Pada Februari, Burhan bertemu secara diam-diam dengan Perdana Menteri Benjamin Netanyahu di Uganda, sebuah pertemuan yang segera dibantah oleh Perdana Menteri Sudan Abdalla Hamdok.
Pada saat itu, seorang pejabat senior Israel mengatakan bahwa Burhan dan Netanyahu telah setuju untuk secara bertahap menormalkan hubungan antara kedua negara, yang secara teknis masih dalam keadaan perang.
Menanggapi pernyataan Sadiq pada Selasa, seorang anggota Organisasi Pembebasan Palestina (PLO) berpangkat tinggi pada Selasa menyesalkan minat Sudan untuk normalisasi dengan Israel.

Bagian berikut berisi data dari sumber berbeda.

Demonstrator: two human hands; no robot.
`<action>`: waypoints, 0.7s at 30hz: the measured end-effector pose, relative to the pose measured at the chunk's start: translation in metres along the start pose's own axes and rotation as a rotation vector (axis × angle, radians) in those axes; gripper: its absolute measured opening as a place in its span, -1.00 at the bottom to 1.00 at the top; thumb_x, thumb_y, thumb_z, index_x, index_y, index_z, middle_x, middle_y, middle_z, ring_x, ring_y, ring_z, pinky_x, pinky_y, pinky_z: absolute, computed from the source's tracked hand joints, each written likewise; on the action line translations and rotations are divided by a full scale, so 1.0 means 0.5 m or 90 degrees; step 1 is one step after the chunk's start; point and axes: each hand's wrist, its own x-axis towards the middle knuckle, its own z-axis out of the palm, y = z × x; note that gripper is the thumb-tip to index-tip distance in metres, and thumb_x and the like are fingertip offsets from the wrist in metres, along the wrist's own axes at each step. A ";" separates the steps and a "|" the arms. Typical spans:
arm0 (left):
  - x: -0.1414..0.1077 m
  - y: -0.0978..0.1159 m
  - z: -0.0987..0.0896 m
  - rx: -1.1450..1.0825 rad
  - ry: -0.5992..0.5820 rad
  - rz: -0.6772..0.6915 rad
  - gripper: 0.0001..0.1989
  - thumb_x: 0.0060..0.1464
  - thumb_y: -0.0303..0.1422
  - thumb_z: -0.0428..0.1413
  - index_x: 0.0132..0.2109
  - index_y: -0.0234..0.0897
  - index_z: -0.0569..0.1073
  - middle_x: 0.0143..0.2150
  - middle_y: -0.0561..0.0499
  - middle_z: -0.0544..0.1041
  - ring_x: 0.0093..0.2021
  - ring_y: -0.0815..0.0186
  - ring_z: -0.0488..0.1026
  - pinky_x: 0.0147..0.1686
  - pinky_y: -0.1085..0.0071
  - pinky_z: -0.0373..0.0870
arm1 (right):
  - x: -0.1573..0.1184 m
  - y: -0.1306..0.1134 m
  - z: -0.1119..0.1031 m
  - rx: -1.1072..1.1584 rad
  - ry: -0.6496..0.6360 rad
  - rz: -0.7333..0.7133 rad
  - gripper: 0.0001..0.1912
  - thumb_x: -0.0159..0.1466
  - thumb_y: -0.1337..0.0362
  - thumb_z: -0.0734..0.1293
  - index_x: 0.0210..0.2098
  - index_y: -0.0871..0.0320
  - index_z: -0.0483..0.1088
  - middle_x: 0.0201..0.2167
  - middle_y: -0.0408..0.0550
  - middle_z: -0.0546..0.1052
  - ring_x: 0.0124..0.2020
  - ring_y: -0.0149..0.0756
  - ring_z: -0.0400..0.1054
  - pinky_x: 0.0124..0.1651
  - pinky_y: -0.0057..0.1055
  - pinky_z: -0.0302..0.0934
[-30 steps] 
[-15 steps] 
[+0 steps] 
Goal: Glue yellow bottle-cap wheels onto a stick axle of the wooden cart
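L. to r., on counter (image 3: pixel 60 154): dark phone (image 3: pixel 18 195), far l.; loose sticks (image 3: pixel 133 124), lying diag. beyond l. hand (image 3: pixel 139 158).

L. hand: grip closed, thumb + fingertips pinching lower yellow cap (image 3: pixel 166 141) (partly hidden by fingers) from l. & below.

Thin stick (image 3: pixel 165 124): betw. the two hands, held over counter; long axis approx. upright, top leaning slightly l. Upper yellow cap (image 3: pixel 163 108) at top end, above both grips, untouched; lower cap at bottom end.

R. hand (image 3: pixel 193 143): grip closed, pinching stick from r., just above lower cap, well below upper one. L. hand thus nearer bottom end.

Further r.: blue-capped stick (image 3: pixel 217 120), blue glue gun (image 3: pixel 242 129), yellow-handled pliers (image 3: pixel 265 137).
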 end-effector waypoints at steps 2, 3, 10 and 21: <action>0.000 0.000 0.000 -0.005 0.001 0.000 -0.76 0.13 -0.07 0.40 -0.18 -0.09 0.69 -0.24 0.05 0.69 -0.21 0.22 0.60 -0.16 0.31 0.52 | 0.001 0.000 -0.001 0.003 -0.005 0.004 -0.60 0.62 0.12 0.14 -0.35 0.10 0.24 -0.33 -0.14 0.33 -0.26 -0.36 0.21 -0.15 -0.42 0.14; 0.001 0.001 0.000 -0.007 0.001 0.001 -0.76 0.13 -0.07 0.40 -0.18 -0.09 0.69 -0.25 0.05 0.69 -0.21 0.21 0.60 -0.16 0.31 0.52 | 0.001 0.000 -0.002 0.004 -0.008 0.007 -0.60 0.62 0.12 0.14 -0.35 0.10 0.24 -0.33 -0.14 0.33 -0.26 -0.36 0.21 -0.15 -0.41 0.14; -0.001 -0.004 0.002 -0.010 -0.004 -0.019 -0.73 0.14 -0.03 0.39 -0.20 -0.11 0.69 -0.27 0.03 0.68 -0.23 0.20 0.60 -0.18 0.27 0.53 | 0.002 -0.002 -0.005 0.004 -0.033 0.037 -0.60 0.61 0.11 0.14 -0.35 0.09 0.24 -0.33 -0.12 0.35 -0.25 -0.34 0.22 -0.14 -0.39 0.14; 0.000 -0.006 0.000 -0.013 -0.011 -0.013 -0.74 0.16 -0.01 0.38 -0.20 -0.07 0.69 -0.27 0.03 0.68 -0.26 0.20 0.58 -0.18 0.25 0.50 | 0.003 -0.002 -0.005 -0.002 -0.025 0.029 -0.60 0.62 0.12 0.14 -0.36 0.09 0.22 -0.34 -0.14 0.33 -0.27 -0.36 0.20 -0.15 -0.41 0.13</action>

"Di manakah orang-orang revolusioner yang hidup di Sudan?" tanya pejabat senior PLO Hanan Ashrawi.
Sudan, sebuah negara Afrika dengan mayoritas Muslim, baru saja diguncang reformasi politik yang menggulingkan mantan presiden otokratis Omar al-Bashir pada April 2019. Pemerintah sipil-militer sekarang memerintah Sudan, dengan pemilihan umum kemungkinan digelar pada 2022.
Negara-negara Arab memberi syarat kepada Israel untuk mengakui negara Palestina dan melepas wilayah yang direbut pada 1967, jika ingin berdamai dengan mereka. Tetapi perjanjian UEA tampaknya menandai perubahan dramatis, di mana perdamaian Arab-Israel dapat mendahului kesepakatan dengan Palestina. Dengan Sudan, perubahan itu akan mendapatkan bobot simbolis, mengingat Sudan sebagai kelahiran Resolusi Khartoum dengan kebijakan "Three Nos" atau "Tiga Kata Tidak" yang dideklarasikan Liga Arab pada 1967 untuk mendukung perjuangan Palestina, dengan menyatakan tidak ada perdamaian dengan Israel, tidak ada pengakuan atas Israel, dan tidak ada negosiasi dengan Israel.